**Problem requirements:**
Without including any pictures, give back all of the data exactly.

**Collected data:**
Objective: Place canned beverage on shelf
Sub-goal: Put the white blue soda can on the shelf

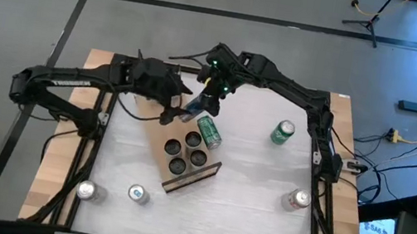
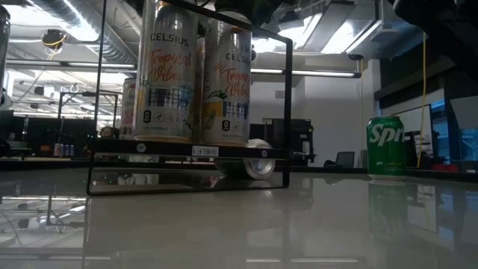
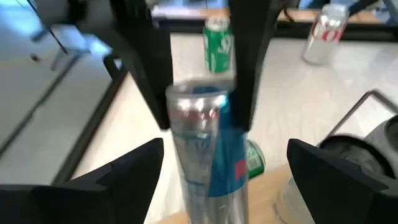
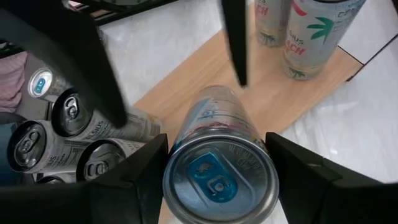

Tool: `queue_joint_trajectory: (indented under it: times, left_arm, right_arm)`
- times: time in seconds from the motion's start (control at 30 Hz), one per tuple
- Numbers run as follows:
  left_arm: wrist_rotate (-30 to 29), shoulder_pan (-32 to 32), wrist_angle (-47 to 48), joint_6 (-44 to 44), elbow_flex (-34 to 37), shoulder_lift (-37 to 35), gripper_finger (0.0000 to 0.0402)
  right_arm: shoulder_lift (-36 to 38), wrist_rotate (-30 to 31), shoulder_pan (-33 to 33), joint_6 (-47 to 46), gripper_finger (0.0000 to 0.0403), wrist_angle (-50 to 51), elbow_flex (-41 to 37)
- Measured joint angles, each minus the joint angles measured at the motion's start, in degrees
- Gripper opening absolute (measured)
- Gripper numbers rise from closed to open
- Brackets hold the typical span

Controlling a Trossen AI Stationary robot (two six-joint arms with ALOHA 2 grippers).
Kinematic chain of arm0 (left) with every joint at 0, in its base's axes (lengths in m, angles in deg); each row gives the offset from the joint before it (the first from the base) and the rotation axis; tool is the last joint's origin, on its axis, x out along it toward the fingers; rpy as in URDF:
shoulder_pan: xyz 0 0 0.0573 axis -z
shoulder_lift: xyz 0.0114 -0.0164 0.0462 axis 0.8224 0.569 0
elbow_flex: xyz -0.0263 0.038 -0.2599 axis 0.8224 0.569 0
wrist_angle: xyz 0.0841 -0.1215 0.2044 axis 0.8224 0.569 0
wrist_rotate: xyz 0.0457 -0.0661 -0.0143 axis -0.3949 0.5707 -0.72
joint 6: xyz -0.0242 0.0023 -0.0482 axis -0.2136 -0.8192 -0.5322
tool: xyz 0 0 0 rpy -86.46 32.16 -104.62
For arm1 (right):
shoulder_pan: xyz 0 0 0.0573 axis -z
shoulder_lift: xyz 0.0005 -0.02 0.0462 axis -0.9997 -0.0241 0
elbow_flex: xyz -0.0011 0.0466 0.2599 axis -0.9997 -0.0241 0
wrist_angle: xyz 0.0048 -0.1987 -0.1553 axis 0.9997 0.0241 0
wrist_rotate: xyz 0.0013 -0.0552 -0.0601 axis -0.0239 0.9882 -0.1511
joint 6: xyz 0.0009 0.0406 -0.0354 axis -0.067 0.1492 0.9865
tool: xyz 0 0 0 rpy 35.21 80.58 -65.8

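Over the back end of the shelf: slim silver-and-blue can (image 4: pixel 219 165), upright, pinched between the right gripper (image 4: pixel 217 171) fingers, sitting low over bare wood at the open end
Can in hand: same can seen from the other side in the left wrist view (image 3: pixel 208 146), clamped by two dark fingers coming down from above, bottom end looks close to the board but can't tell if touching yet
Right gripper: closed tight on that can, at the middle-back of the table (image 1: pixel 211 92)
Left gripper: jaws spread wide, nothing in them, parked just beside the same can (image 1: pixel 169 112), fingers either side of it without touching (image 3: pixel 217 180)
Shelf: light-wood board (image 1: pixel 191 183) lying at an angle mid-table, four cans (image 1: pixel 188 152) already standing on it in two rows, dark tops up
Shelf from table level: tall printed cans (image 2: pixel 193 75) packed side by side inside the dark frame
Green can on its side: lying just beside the shelf's far end (image 1: pixel 209 131), not shelved
Still loose on the table: upright green can (image 1: pixel 282 132) back right, red-and-silver can (image 1: pixel 296 200) at the right edge, two silver cans (image 1: pixel 138 194) (image 1: pixel 86 191) front left
Progress guess: roughly halfway, four shelved, one going in, five more to fetch
Left for this step: probably set it down, let go, pull clear without knocking the neighbours
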Motion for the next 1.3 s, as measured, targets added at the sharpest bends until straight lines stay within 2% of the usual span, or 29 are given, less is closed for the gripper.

**Result for this exercise:**
Objective: Place canned beverage on shelf
Sub-goal: Put the white blue soda can on the shelf


Tool: `queue_joint_trajectory: (indented under it: times, left_arm, right_arm)`
- times: time in seconds from the motion's start (control at 30 Hz), one per tuple
- Numbers run as follows:
  left_arm: wrist_rotate (-30 to 29), shoulder_pan (-32 to 32), wrist_angle (-47 to 48), joint_6 (-44 to 44), elbow_flex (-34 to 37), shoulder_lift (-37 to 35), gripper_finger (0.0000 to 0.0402)
  right_arm: shoulder_lift (-36 to 38), wrist_rotate (-30 to 31), shoulder_pan (-33 to 33), joint_6 (-47 to 46), gripper_finger (0.0000 to 0.0403), wrist_angle (-50 to 51), elbow_flex (-41 to 37)
- Measured joint angles, each minus the joint angles measured at the motion's start, in degrees
- Gripper opening absolute (measured)
- Gripper numbers rise from closed to open
- Brackets hold the typical span

Controlling a Trossen AI Stationary robot (two six-joint arms with ALOHA 2 grippers).
Kinematic chain of arm0 (left) with every joint at 0, in its base's axes (lengths in m, angles in deg); each row gives the offset from the joint before it (the first from the base) and the rotation axis; tool is the last joint's origin, on its axis, x out along it toward the fingers; rpy as in URDF:
shoulder_pan: xyz 0 0 0.0573 axis -z
shoulder_lift: xyz 0.0114 -0.0164 0.0462 axis 0.8224 0.569 0
elbow_flex: xyz -0.0263 0.038 -0.2599 axis 0.8224 0.569 0
wrist_angle: xyz 0.0841 -0.1215 0.2044 axis 0.8224 0.569 0
wrist_rotate: xyz 0.0457 -0.0661 -0.0143 axis -0.3949 0.5707 -0.72
joint 6: xyz -0.0242 0.0023 -0.0482 axis -0.2136 -0.8192 -0.5322
tool: xyz 0 0 0 rpy -86.46 32.16 -104.62
For arm1 (right):
shoulder_pan: xyz 0 0 0.0573 axis -z
shoulder_lift: xyz 0.0005 -0.02 0.0462 axis -0.9997 -0.0241 0
elbow_flex: xyz -0.0011 0.0466 0.2599 axis -0.9997 -0.0241 0
wrist_angle: xyz 0.0048 -0.1987 -0.1553 axis 0.9997 0.0241 0
wrist_rotate: xyz 0.0013 -0.0552 -0.0601 axis -0.0239 0.9882 -0.1511
joint 6: xyz 0.0009 0.0406 -0.0354 axis -0.067 0.1492 0.9865
tool: xyz 0 0 0 rpy 35.21 80.58 -65.8

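Over the back end of the shelf: slim silver-and-blue can (image 4: pixel 219 165), upright, pinched between the right gripper (image 4: pixel 217 171) fingers, sitting low over bare wood at the open end
Can in hand: same can seen from the other side in the left wrist view (image 3: pixel 208 146), clamped by two dark fingers coming down from above, bottom end looks close to the board but can't tell if touching yet
Right gripper: closed tight on that can, at the middle-back of the table (image 1: pixel 211 92)
Left gripper: jaws spread wide, nothing in them, parked just beside the same can (image 1: pixel 169 112), fingers either side of it without touching (image 3: pixel 217 180)
Shelf: light-wood board (image 1: pixel 191 183) lying at an angle mid-table, four cans (image 1: pixel 188 152) already standing on it in two rows, dark tops up
Shelf from table level: tall printed cans (image 2: pixel 193 75) packed side by side inside the dark frame
Green can on its side: lying just beside the shelf's far end (image 1: pixel 209 131), not shelved
Still loose on the table: upright green can (image 1: pixel 282 132) back right, red-and-silver can (image 1: pixel 296 200) at the right edge, two silver cans (image 1: pixel 138 194) (image 1: pixel 86 191) front left
Progress guess: roughly halfway, four shelved, one going in, five more to fetch
Left for this step: probably set it down, let go, pull clear without knocking the neighbours
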Motion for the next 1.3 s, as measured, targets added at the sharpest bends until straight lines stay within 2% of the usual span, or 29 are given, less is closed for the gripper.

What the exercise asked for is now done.